DC06 MC samples are documented here.
And some of the inclusive samples are described here.
Status of DC06 stripping
There is a table of the stripping progress here. Usual username/password.
An excel spreadsheet with a list of stripping retentions is here, correct as of March 2008 software week.
Read Me First! Using stripped/reprocessed data
Using stripped OR reprocessed data it is necessary to include the following line in your DaVinci.opts file.
The attached ascii files (provided on the last column of the tables above) can be used to generate a LHCbDataset in Ganga. Thus, there is no need to convert the lists into Gaudi cards. There are three ways of generating the dataset.
Tricky: For dCache Add dcap://pool1.epcc.ed.ac.uk:22125 or dcap://pool2.epcc.ed.ac.uk:22125 to the start of the pathname, for DPM add rfio:. This then becomes the full path to the DATASET which you can use in your DaVinci options. Make sure you check out the monitoring page.
Easy: An example on how to proceed is provided here. You'll need to append dcap://pool1.epcc.ed.ac.uk to the start of dcache filenames, and rfio: for DPM data in the dat files, if it doesn't already exist. This is simple to do on the command-line in ganga.
Even easier: Use Greig's Ganga Goodies to automatically create the dataset from the name of the above datafile. ganga_utils.dataset_from_twiki('filename').

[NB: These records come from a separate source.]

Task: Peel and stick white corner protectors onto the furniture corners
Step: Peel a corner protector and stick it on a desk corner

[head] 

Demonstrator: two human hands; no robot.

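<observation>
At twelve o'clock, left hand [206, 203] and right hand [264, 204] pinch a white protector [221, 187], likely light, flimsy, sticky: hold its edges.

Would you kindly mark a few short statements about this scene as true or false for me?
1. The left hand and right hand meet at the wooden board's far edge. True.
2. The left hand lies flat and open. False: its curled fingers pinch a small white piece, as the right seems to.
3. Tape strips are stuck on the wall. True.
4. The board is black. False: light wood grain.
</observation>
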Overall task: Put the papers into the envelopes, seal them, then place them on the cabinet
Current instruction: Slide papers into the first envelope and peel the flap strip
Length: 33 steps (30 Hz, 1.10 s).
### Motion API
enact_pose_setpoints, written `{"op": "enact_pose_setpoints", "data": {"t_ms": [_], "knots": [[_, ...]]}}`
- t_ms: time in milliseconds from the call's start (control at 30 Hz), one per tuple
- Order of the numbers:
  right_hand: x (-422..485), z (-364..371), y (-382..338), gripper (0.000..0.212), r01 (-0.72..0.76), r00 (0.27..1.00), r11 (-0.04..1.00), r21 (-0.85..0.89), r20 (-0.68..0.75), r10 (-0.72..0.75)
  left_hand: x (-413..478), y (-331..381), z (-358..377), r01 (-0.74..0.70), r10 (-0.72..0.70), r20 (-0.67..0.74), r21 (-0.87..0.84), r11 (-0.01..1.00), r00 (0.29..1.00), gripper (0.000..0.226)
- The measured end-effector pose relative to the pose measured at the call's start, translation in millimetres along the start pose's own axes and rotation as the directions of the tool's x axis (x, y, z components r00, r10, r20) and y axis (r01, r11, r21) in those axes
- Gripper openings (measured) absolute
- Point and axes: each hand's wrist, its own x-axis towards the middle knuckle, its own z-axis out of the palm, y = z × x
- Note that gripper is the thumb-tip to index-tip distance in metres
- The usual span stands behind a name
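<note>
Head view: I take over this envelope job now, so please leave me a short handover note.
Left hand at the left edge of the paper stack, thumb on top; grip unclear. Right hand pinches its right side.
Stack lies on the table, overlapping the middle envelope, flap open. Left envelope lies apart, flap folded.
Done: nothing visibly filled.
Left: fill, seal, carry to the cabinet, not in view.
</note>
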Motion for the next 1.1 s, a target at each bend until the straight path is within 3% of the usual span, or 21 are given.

You can see the list of files from within ganga by doing ganga_utils.list_local_datasets().
How much min bias is that?
To work out how much the sample you have run over corresponds to in real terms, like a length of time T, first you must know:
N How many events have I run over?
n How many evens of this sample correspond to 1 second in 4-pi?
e What is the stripping efficiency?
a What is the LHCb acceptance?
c What correction factors should be applied?
T = N*c / ( n * e * a)
The BEST way of calculating N is to run a simple event counting algorithm which creates a histogram which you can add together in a ganga merger. This is the simplest gaudi algorithm it is possible to write. An example for you to compile is given here EventCount.hEventCount.cpp. Run it at the start before any selections to get the total number of events.
You should calculate the cross-section * branching fraction of your decay to calculate n.
If you are using a stripped sample, the equivalent time is longer. You should see the table of stripping retention rates here to get e.
In DC06 decays with a DecProdCut the total acceptance of a generated event with all products inside the detector is a ~0.19. For a full list of efficiencies see gen-level_efficiencies.txt and on the DC06 stats pages for bb-samples here and here
The DC06 pythia has a MUCH higher bb-cross section in minimum bias than theory suggests, roughly 750 microbarns (Pythia), vs 500 microbarns (Theory). Hence for any min bias data you must take a correction factor of c ~1.5 into account.
According to this talk (footnote, page 8) there are no generator level cuts imposed upon the L0-yes sample, but it corresponds to a rate of 1.15MHz after L0. Or in detail 884360 Min-bias events are pased in 1 second of level zero, n* a* e =884360. The bb in this sample will be over estimated by a factor of 1.5 due to the Pythia cross-section as stated above.
MicroDST
Documentation
For testing purposes
I have created a sample of microDSTs from the Bs->Jpsi phi (DC06 phys-v2-lumi2 dataset) using the standard pre-selections for this channel. They are available at:
/Disk/lochnagar0/lhcb/microDST and their names start with microDST_Bs2JpsiPhi_*. There are 119 files (1.6 Gb) and there should be ~ 180k selected events.